Copy each line of the records that includes "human".
%%
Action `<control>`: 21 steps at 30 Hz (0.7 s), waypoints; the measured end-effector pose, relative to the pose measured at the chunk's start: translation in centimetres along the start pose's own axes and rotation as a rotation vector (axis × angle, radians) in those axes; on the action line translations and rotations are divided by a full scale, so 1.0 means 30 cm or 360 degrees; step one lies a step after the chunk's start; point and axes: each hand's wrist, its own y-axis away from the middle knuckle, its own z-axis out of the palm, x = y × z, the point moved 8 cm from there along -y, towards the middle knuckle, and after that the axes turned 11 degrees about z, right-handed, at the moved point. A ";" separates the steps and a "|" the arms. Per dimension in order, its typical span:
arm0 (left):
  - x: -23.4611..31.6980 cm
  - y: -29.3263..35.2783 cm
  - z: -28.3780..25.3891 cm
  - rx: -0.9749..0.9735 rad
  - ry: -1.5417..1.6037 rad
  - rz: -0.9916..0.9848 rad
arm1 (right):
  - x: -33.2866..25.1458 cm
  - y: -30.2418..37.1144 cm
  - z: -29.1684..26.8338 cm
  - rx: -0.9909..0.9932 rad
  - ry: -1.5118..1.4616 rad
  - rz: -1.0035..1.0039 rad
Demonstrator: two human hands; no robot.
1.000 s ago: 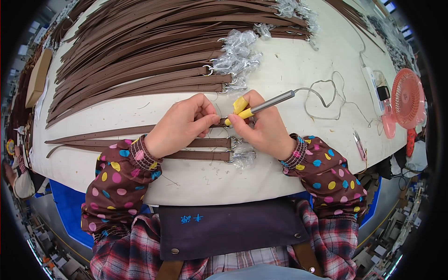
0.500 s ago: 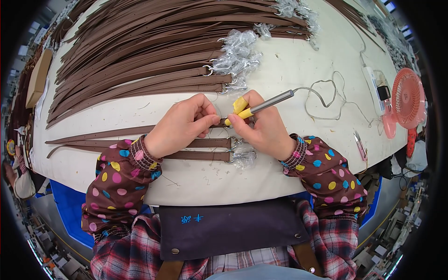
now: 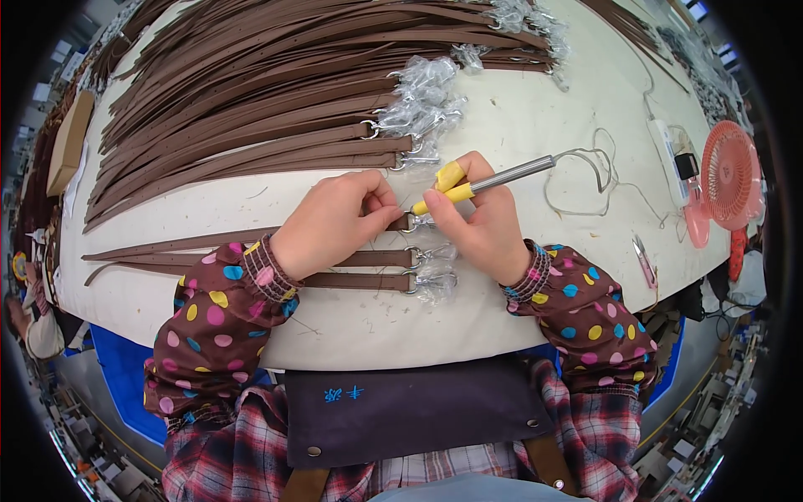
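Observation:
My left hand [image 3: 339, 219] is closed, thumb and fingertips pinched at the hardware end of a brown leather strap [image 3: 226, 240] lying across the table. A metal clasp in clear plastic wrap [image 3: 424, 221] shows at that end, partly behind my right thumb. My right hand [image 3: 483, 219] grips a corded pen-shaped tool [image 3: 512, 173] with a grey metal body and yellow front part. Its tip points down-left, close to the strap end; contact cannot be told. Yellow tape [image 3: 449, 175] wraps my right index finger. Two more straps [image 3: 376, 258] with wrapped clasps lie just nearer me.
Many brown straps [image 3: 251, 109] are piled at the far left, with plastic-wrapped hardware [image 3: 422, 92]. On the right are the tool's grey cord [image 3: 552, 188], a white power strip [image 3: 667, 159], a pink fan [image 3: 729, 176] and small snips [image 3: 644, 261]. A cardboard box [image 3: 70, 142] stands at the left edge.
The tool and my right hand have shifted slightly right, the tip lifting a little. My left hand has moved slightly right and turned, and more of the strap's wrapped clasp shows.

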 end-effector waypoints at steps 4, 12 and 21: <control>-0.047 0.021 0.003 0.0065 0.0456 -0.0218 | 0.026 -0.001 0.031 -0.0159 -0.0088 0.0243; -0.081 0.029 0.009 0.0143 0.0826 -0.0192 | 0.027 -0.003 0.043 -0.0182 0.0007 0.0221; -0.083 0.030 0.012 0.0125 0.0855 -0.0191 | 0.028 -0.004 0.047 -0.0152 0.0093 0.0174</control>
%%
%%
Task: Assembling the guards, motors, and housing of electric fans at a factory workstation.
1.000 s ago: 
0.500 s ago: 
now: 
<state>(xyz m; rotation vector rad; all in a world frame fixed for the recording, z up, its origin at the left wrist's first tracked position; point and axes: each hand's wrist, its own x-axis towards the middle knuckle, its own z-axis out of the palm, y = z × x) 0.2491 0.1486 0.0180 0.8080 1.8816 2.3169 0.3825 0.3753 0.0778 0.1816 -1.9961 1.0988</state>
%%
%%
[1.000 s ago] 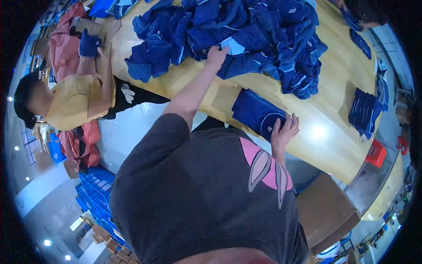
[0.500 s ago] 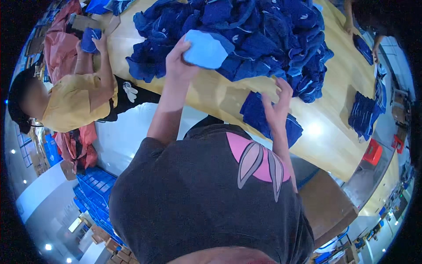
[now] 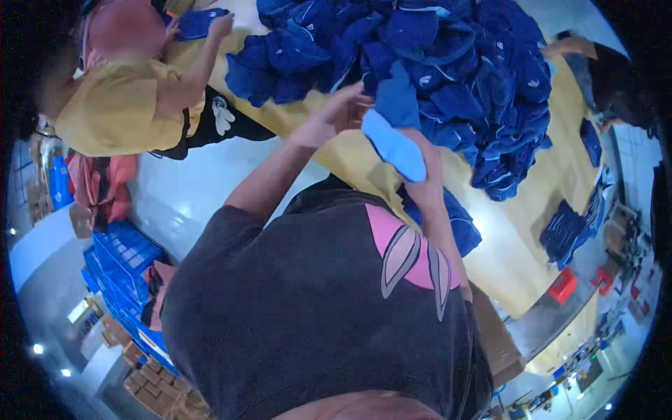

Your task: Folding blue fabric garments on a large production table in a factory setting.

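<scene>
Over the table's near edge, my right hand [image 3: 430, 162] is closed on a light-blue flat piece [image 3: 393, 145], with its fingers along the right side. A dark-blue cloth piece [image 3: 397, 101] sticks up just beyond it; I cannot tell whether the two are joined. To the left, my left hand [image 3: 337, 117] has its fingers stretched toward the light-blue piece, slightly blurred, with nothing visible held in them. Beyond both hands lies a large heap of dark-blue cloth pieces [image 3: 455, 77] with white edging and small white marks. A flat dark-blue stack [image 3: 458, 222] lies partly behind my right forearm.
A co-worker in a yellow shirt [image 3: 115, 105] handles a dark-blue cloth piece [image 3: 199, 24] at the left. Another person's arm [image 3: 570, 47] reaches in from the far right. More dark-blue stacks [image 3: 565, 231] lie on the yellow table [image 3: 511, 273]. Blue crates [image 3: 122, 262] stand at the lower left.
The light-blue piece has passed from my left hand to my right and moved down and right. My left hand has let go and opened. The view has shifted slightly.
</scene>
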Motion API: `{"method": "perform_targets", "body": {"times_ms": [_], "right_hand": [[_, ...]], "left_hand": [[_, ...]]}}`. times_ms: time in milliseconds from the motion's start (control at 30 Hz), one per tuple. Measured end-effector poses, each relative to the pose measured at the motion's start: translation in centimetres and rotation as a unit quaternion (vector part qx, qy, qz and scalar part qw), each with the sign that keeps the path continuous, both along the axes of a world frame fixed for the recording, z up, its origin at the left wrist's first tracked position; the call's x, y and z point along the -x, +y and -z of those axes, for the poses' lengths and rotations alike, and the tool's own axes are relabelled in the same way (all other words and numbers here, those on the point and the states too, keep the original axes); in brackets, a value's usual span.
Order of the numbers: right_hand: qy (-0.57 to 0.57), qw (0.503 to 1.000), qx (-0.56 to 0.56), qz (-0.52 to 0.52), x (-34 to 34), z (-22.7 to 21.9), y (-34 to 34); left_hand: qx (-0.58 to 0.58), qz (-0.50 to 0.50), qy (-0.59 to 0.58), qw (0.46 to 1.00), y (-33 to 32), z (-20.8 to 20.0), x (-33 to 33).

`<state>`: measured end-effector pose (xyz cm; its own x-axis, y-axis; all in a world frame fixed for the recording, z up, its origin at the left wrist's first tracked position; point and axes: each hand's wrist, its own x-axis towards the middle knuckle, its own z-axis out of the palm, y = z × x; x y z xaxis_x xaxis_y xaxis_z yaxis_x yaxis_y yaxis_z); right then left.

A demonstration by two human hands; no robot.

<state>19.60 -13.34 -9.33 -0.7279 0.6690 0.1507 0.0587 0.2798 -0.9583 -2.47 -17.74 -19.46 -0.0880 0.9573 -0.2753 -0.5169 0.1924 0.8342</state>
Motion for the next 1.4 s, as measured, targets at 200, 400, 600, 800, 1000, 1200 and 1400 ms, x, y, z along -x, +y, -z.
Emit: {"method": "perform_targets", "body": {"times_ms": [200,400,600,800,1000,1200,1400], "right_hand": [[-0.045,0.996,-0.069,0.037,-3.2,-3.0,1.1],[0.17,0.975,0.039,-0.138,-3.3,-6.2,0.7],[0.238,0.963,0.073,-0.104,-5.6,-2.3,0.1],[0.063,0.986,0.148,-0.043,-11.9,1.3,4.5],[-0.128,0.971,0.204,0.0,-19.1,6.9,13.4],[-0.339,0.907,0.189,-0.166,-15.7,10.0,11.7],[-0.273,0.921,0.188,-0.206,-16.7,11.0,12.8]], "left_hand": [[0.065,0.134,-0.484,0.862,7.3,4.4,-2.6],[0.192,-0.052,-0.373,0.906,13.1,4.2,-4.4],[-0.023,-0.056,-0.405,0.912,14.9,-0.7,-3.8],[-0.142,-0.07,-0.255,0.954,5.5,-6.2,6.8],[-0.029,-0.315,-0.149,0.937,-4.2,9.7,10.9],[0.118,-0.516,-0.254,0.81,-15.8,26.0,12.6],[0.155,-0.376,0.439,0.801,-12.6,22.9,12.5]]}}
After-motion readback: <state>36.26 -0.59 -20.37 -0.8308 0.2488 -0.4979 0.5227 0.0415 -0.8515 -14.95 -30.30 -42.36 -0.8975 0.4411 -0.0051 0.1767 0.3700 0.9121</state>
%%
_Worked solution_
Demonstrator: two human hands; no robot.
A demonstration by two human hands; no robot.

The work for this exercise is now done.